Blanche apparaît telle une dame à la licorne entourée de prétendants tous plus voraces les uns que les autres. La splendeur chevaleresque y est exposée sous toutes ses formes, allant du combat entre nobliaux et valets aux fables des troubadours en passant par les scènes d’amour courtois et les manigances secrètes. L’imagerie moyenâgeuse est travaillée avec méticulosité dans les costumes sobres, l’ameublement minimaliste et la gestuelle maîtrisée des acteurs. Chaque détail compte, et la juste mesure est de mise pour permettre au spectateur une unité dans le suivi de l’intrigue et les informations visuelles qu’il reçoit. L’harmonie entre compréhension et vision de l'œuvre est respectée grâce à la méticulosité de Borowczyk qui efface toute superficialité.





Au travers de cette fable digne de Chrétien de Troyes, le réalisateur dénonce une fois de plus la hiérarchie, la société et les lois qui la façonnent. Chaque personnage est, en un sens, victime des plus grands et des plus petits que soi. Les règles imposées aux uns et aux autres divisent les protagonistes qui jouent chacun sur une strate différente de l’échelle de la noblesse. Le pouvoir et l’ordre séparent pour mieux régner et mènent inéluctablement à la perte.

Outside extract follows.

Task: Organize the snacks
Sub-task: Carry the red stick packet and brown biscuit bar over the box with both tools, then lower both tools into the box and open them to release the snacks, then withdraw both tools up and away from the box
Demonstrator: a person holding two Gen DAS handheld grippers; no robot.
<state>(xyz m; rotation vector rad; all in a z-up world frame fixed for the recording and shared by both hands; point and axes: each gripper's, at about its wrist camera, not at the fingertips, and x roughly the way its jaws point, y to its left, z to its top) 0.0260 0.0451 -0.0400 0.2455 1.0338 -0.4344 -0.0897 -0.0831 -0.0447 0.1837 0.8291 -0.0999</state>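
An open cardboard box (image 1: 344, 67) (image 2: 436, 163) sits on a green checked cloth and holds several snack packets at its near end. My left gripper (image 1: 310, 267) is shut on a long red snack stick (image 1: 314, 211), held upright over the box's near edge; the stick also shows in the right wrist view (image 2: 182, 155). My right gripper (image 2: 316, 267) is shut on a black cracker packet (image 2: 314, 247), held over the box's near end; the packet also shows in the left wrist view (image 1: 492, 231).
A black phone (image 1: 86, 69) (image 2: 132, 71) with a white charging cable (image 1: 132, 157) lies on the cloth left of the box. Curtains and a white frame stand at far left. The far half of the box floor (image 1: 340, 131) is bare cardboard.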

Si quelque part en vous se cache un romantique au destin tragique, un chevalier éperdu d’amour, ou une princesse tentant d’échapper à une fatalité qu’on lui impose, Blanche est fait pour vous. Vous serez saisi par les courants d’air glacial d’une mise en scène clinique, et envoûtés par un récit universel de lutte et de joutes sentimentales.